Roma, 31 mag. (askanews) – “Celebrando gli ottant’anni della nostra Repubblica, il mio pensiero si rivolge a quel passaggio storico fondamentale, che nel 1946 ha rifondato il patto civile degli italiani sulle fondamenta della democrazia, della libertà e del lavoro. Assumere la guida di una città dal prestigio millenario e dall’autorevolezza globale come Venezia proprio in questa ricorrenza non è solo un immenso onore, ma un preciso richiamo alla responsabilità istituzionale”. E’ quanto afferma, in una dichiarazione ad askanews, il neo sindaco di Venezia Simone Venturini.

“Come sindaco più giovane della storia di questa comunità, avverto il dovere di tradurre i valori costituzionali in azioni concrete, capaci di parlare il linguaggio del presente – continua Venturini -. La transizione generazionale che la nostra città sta vivendo nelle sue massime istituzioni deve farsi interprete di una visione nazionale: la Repubblica non è un monumento statico da venerare, ma un’opera viva che richiede continuità amministrativa unita a una forte spinta al rinnovamento, all’affidabilità e alla competenza”.

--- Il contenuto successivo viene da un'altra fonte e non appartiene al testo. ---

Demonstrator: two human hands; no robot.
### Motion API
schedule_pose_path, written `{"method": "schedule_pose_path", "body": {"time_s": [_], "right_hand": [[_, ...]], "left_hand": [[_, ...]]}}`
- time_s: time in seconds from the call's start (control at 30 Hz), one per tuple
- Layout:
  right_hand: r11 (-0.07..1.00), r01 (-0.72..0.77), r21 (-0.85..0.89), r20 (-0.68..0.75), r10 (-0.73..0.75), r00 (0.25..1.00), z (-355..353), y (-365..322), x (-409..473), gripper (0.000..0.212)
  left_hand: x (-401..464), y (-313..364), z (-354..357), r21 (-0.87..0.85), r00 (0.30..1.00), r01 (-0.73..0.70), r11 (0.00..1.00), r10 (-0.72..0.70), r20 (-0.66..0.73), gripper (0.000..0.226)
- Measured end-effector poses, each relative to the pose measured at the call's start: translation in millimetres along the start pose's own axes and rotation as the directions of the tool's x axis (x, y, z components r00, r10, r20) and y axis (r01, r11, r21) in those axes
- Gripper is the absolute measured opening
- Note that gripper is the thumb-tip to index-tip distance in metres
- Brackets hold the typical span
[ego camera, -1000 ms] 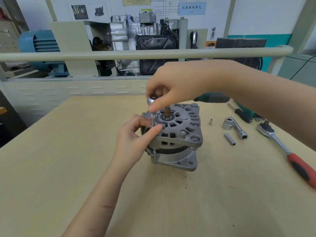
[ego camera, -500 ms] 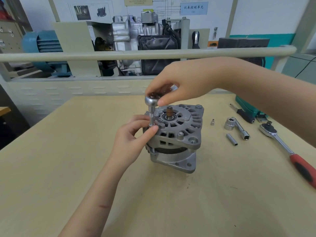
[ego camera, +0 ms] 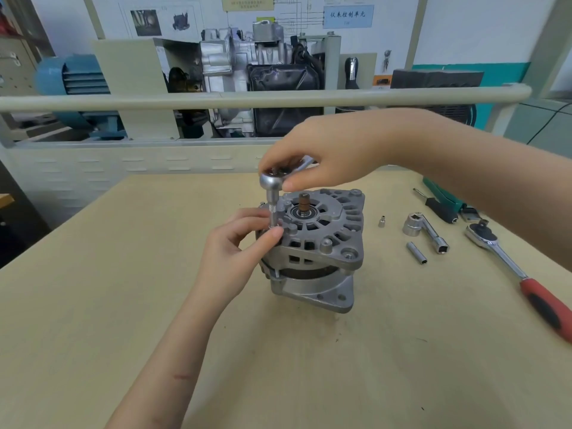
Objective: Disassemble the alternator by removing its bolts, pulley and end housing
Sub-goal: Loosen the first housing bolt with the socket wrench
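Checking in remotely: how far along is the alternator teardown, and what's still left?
Done: the pulley looks off, since the shaft stands bare above the bearing. In hand: the right hand holds a ratchet whose socket extension stands on a bolt at the housing's edge, steadied by the left hand. Left: the end housing still sits on the alternator body; how many bolts remain is unclear.
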State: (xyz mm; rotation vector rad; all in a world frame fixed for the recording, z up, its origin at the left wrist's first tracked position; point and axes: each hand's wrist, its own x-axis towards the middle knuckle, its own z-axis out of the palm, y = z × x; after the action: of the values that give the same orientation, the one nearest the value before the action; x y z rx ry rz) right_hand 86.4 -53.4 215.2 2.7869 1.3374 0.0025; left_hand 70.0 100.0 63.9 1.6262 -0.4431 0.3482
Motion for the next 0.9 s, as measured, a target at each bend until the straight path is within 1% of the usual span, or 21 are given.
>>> {"method": "schedule_pose_path", "body": {"time_s": [0.07, 0.1, 0.17, 0.23, 0.33, 0.4, 0.5, 0.63, 0.7, 0.77, 0.83, 0.9], "right_hand": [[1.0, -0.026, -0.001, -0.008, 0.026, 1.0, 0, -1, 2, 0.033], [0.998, -0.053, -0.016, -0.014, 0.053, 0.998, -1, -1, 3, 0.039], [0.996, -0.091, -0.017, -0.023, 0.091, 0.996, -1, -1, 4, 0.045], [0.996, -0.09, -0.016, -0.043, 0.09, 0.995, 1, 1, 5, 0.037], [0.998, -0.066, -0.01, -0.002, 0.066, 0.998, 0, 2, 2, 0.026], [0.999, -0.053, -0.008, 0.012, 0.053, 0.999, -2, 2, 0, 0.029], [0.999, -0.028, 0.017, 0.001, 0.028, 1.0, -2, 1, -1, 0.033], [0.997, -0.072, 0.006, -0.05, 0.072, 0.996, 1, 2, 1, 0.039], [0.996, -0.094, 0.004, -0.073, 0.094, 0.993, 3, 2, 1, 0.04], [0.997, -0.079, 0.003, -0.094, 0.079, 0.992, 4, 3, 3, 0.037], [0.997, -0.074, -0.012, -0.057, 0.073, 0.996, 2, 2, 3, 0.036], [0.997, -0.07, -0.023, -0.004, 0.07, 0.998, -2, 1, 1, 0.035]], "left_hand": [[-1, 2, 0, 0.051, 0.999, -0.011, 0.999, 0.013, -0.03, 0.012], [0, 4, 1, 0.084, 0.999, -0.014, 0.996, 0.018, -0.046, 0.015], [1, 5, 3, 0.127, 0.997, -0.011, 0.992, 0.02, -0.071, 0.016], [1, 5, 5, 0.145, 0.996, -0.008, 0.989, 0.021, -0.088, 0.012], [1, 5, 5, 0.171, 0.994, -0.008, 0.985, 0.026, -0.109, 0.016], [1, 6, 2, 0.171, 0.997, -0.005, 0.985, 0.018, -0.074, 0.013], [1, 10, -1, 0.148, 1.0, 0.01, 0.989, -0.009, -0.007, 0.017], [5, 12, -1, 0.254, 0.999, 0.013, 0.967, -0.004, -0.035, 0.012], [5, 11, 1, 0.281, 0.998, -0.013, 0.96, 0.029, -0.051, 0.017], [3, 12, 3, 0.279, 0.997, -0.032, 0.96, 0.052, -0.064, 0.023], [3, 13, 1, 0.294, 0.997, -0.045, 0.955, 0.061, -0.047, 0.022], [3, 16, -2, 0.307, 0.999, -0.054, 0.95, 0.051, 0.018, 0.015]]}}
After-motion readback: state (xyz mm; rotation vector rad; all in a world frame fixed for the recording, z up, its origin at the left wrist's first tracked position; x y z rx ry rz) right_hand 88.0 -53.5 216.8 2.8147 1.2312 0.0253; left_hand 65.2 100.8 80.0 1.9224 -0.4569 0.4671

“È proprio ai giovani italiani, che in questa giornata sento di dover rivolgere l’impegno più solenne per il futuro della nostra Repubblica – continua -. Il patto repubblicano si rigenera solo se siamo capaci di offrire alle nuove generazioni non vaghe promesse, ma certezze tangibili: il diritto a una formazione d’eccellenza, l’accesso a opportunità lavorative qualificate e la valorizzazione del merito all’interno di una società coesa. Venezia, per sua natura legata alla cultura, all’innovazione e alle grandi sfide internazionali, deve diventare il laboratorio ideale di questo riscatto generazionale, un luogo dove la creatività giovanile possa radicarsi e generare valore. Il mio impegno quotidiano sarà quello di governare con lo sguardo rivolto al domani, garantendo che le istituzioni non siano percepite come barriere distanti, ma come alleate concrete delle aspirazioni di ciascuno. Difendere la Repubblica oggi significa dare gambe e futuro alle speranze dei nostri ragazzi, rendendoli protagonisti attivi della comunità”.